Thermotoga elfii

Scientific classification
- Domain: Bacteria
- Kingdom: Thermotogati
- Phylum: Thermotogota
- Class: Thermotogae
- Order: Thermotogales
- Family: Thermotogaceae
- Genus: Thermotoga
- Species: T. elfii
- Binomial name: Thermotoga elfii Ravot et al. 1995

= Thermotoga elfii =

- Genus: Thermotoga
- Species: elfii
- Authority: Ravot et al. 1995

Species of bacterium

Thermotoga elfii is a rod-shaped, glucose-fermenting bacterium. The type strain of T. elfii is SEBR 6459^{T}. The genus Thermotoga was originally thought to be strictly found surrounding submarine hydrothermal vents, but this organism was subsequently isolated in African oil wells in 1995. A protective outer sheath allows this microbe to be thermophilic. This organism cannot function in the presence of oxygen making it strictly anaerobic.

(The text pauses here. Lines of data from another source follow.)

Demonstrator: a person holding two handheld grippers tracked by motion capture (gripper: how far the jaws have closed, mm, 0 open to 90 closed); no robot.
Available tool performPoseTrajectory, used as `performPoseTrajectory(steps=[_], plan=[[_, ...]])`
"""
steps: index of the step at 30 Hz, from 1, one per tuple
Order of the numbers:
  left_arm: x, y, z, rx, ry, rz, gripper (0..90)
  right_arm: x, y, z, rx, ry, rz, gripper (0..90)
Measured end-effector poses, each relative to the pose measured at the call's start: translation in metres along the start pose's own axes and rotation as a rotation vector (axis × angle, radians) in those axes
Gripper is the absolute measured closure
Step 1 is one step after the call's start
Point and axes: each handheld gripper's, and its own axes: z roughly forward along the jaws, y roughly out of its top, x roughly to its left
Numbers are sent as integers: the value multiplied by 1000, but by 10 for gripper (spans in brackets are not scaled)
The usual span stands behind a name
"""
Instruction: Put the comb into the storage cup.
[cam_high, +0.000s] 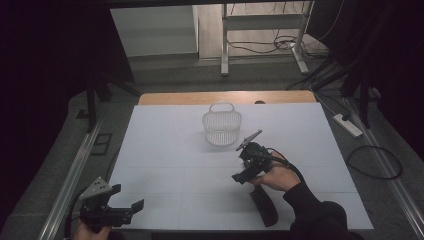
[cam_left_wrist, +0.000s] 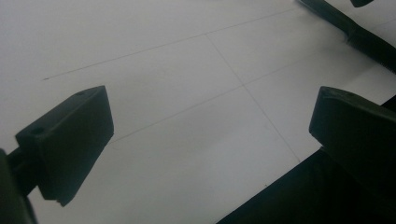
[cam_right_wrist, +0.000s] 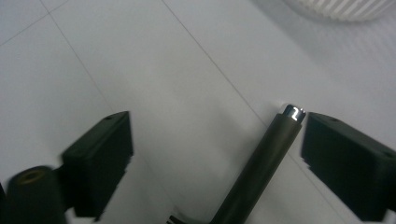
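Observation:
A dark round rod with a shiny silver tip lies on the white table between the jaws of my right gripper. It sits close to the right-hand jaw and the pads do not press it. In the high view my right gripper hovers low over the table's middle right, just in front of a long dark curved object. The white ribbed basket stands a little beyond it, and its rim edges the right gripper view. My left gripper rests open at the near left corner, with nothing between its jaws.
The white table sheet has thin seam lines. A wooden strip runs along the far edge. The dark long object crosses the top right of the left gripper view. The table's near edge drops to black. Cables and a power strip lie on the floor at right.

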Motion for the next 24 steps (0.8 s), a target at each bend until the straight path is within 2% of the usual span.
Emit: performPoseTrajectory(steps=[5, 7, 10, 13, 14, 21, 24], plan=[[0, 0, 0, 0, 0, 0, 7, -4, 2, 0, -10, -7, 6, 418], [0, 0, 0, 1, 0, 0, 7, -6, 3, 1, -12, 4, 0, 528], [0, 0, 0, 1, 0, 1, 7, -8, 5, 2, -7, 15, -19, 698], [0, 0, 0, 1, 1, 1, 8, -9, 5, 5, -1, 4, -41, 872], [0, 0, 0, 1, 1, 2, 8, -9, 5, 5, 0, 3, -47, 894], [0, 0, 0, 4, 1, 5, 9, -13, 4, 11, -10, -7, -55, 896], [-1, 0, 1, 6, 2, 9, 9, -14, 3, 17, 7, -4, -42, 895]])
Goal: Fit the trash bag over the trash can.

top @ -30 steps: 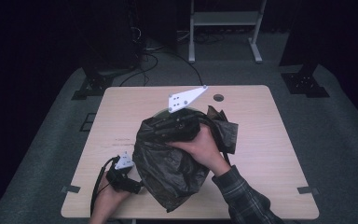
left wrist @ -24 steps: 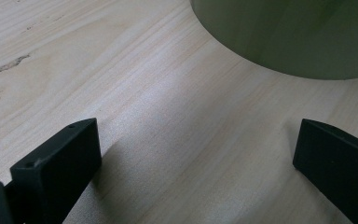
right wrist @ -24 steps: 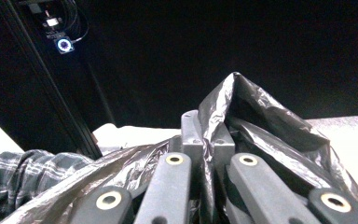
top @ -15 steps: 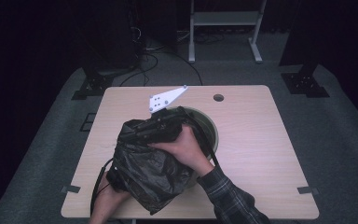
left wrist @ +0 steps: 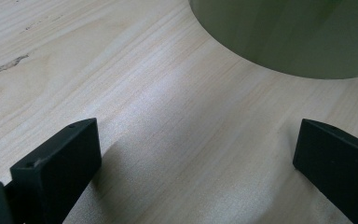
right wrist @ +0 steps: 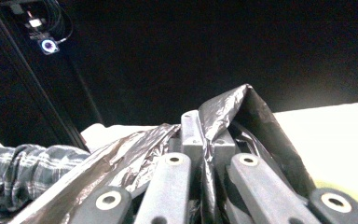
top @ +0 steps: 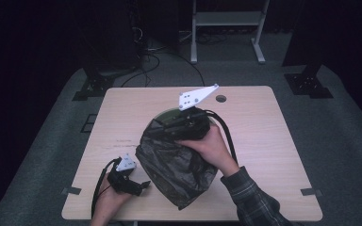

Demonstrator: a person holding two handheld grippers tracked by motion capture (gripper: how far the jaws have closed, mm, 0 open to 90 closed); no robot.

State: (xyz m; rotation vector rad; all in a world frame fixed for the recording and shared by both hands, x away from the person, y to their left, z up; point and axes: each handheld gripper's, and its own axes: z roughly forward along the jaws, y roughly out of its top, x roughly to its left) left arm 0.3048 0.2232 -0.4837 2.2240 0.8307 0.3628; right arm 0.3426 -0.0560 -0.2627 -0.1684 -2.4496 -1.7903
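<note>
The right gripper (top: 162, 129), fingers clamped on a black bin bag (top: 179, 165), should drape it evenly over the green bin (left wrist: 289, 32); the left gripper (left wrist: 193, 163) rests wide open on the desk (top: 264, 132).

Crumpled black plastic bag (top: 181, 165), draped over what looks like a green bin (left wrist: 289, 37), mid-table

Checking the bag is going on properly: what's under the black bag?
Under the black bag, a green bin's rim peeks out at the far edge, and the left gripper view shows its wall standing on the table. The bin's inside is covered.
</note>
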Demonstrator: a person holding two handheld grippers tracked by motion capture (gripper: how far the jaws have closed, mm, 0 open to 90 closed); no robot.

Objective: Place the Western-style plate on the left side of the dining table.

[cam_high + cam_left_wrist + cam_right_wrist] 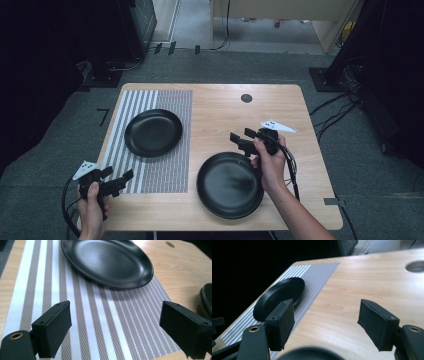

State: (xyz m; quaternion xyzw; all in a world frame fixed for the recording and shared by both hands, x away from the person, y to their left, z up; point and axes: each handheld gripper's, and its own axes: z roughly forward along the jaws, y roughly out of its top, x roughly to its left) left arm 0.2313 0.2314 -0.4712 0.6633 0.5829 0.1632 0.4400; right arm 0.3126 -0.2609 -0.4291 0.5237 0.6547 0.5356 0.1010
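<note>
Two black plates sit on the desk: one on the striped placemat at the left, the other on bare wood near the front edge, just beside the person's right hand. The right tongs hover above this nearer plate's far rim, jaws spread apart and holding nothing; in the right gripper view the plate's edge shows as a dark arc just below the jaws. The left tongs are also wide apart and empty, hanging over the front of the placemat, with the far plate well ahead of them.

The likely job is picking up the near plate by its rim — and that is where trouble waits. The rim looks thin, glossy and sloped, so a shallow bite could slip off as the plate tilts under its own weight. A grip on one side only would let the plate swing and drop back onto the wood, or slide toward the front edge, which is close. Coming down too steeply could press the rim and flip the opposite side up — a flatter approach would suit it better.
</note>
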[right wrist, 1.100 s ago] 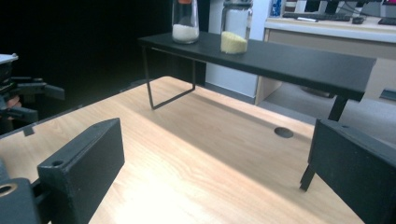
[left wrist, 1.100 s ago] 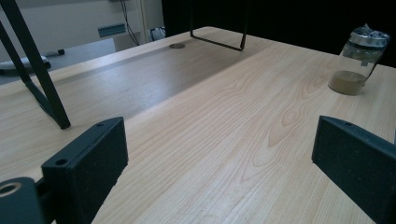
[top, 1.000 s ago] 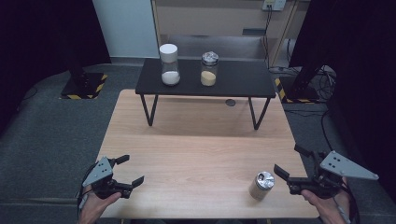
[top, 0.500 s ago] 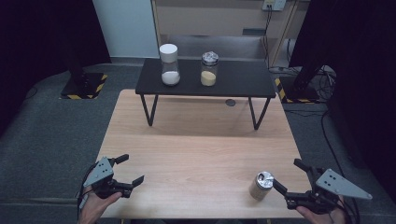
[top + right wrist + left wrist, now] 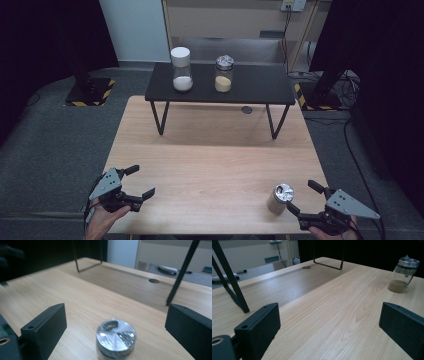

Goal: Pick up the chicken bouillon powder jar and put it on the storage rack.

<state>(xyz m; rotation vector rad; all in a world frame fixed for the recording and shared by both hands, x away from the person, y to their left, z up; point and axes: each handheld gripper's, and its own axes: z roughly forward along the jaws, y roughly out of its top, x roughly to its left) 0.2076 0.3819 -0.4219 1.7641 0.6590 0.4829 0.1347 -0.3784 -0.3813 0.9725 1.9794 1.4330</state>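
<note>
A small glass jar (image 5: pixel 279 198) with a silver lid and tan powder inside stands near the wooden table's front right corner. My right gripper (image 5: pixel 303 198) is open just to the right of it, jaws wide apart. In the right gripper view the jar's lid (image 5: pixel 115 336) lies between and a little ahead of the jaws, untouched. My left gripper (image 5: pixel 139 181) is open at the front left edge, nothing between its jaws. In the left gripper view that jar (image 5: pixel 403 275) stands far off across the table.
A low black shelf (image 5: pixel 260 85) on thin metal legs stands across the back of the wooden table (image 5: pixel 215 155). On it are a white-lidded jar (image 5: pixel 181 69) with white powder and a silver-lidded jar (image 5: pixel 224 74) with yellowish powder. A cable hole (image 5: pixel 246 109) lies below the shelf.
My right gripper has dropped lower toward the front edge and turned so its open jaws point at the jar from the right. The left gripper has hardly moved.
</note>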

Some research proposes that the thiosulfate-reducing qualities in this organism could lead to decreased bio-corrosion in oil equipment in industrial settings.

== History ==

=== Discovery ===
The genus Thermotoga, previously thought only to be found around submarine hydrothermal vents, was discovered in North Sea oil wells. Due to this discovery, other wells in the area began being investigated, leading to the discovery of Thermotoga elfii in African oil wells in April 1995. T. elfii was gathered in a one-liter sample at the head of a well at 68 °C. Ravot et al. isolated this species by cultivation on a basal medium containing numerous different nutrients and resources (water, salt, glucose, sodium acetate, etc.) in the lab and then by using repeated trials of the agar shake dilution technique. These scientists concluded by determining the samples' purity through microscopy.

=== Taxonomy ===
The first name of Thermotoga elfii is derived from the Greek root "therm," which means heat. "Toga," which is a Roman term for an outer garment, is where the second part of the genus name originated. This is due to the outer sheath that wraps around the bacteria to protect it from the extreme temperature often associated with this thermophile. The latter name is derived from Elf-Aquitaine, the French oil company that owned the oil wells where T. elfii was first discovered.

== Physiology and metabolism ==
Therotoga elfii colonies of 1 millimeter have been observed in a laboratory setting, but the actual structure of the rod-shaped T. elfii is between 0.5-3 micrometers long. Its protective outer sheath is the defining characteristic, which aided in providing T. elfii its name. This structure balloons over each side of the organism and protects it from extreme heat. When a Gram stain is performed on this organism, a gram-negative result is expected. T. elfii has flagella uniformly distributed around its body, making it a peritrichous bacteria. It is also an obligate anaerobe, meaning it cannot tolerate oxygen. Electron acceptors include thiosulfate, arabinose, bio-trypticase, fructose, glucose, lactose, maltose, ribose, sucrose, and xylose. Electron donors include acetate, carbon dioxide, and hydrogen.

== Genome and phylogeny ==
The 16s RNA gene is 1,519 bases long with a GC content of 39.6 mol%. Due to T. elfii’s relatively new status, much information about the number of genes is still unknown. However, a 91.9% relative of this species, Thermotoga maritima, has been documented as having 1.86 million base pairs with 1,877 predicted coding regions. The phylogenic family for Thermotoga elfii contains organisms such as Thermotoga thermarum, Thermotoga maritima, and Thermosipho africanus, which have a roughly 90% relation to this organism.

== Ecology ==
The genus Thermotoga contains some of the most thermophilic microorganisms known. It is composed of species that are thermophilic and hyperthermophilic which can thrive in temperatures as high as 80 °C. The optimum growth temperature for Thermotoga elfii, however, is 66 °C. The optimum pH is 7.5 and the optimum salinity is 1.2%.

== Applications ==

=== Industrial applications ===
The discovery of T. elfii has been deemed significant as it has led to other discoveries of methanogens, thermophiles, and sulfate-reducing bacteria. This organism and the others discovered in this unique environment can help make progress in microbe-assisted oil recovery processes. Thiosulfate, often implicated in the corrosion of metals used in oil pipelines, is reduced to sulfide by Thermotoga elfii, which leads many scientists to believe it has a major role in preserving oil extraction equipment.

=== Environmental applications ===
In many anoxic thermal marine hot springs, thiosulfate oxidation often does not occur or occurs at an extremely slow rate. These thermophilic thiosulfate-reducers can play a key role in the mineralization of organic compounds to simpler, plant-accessible forms.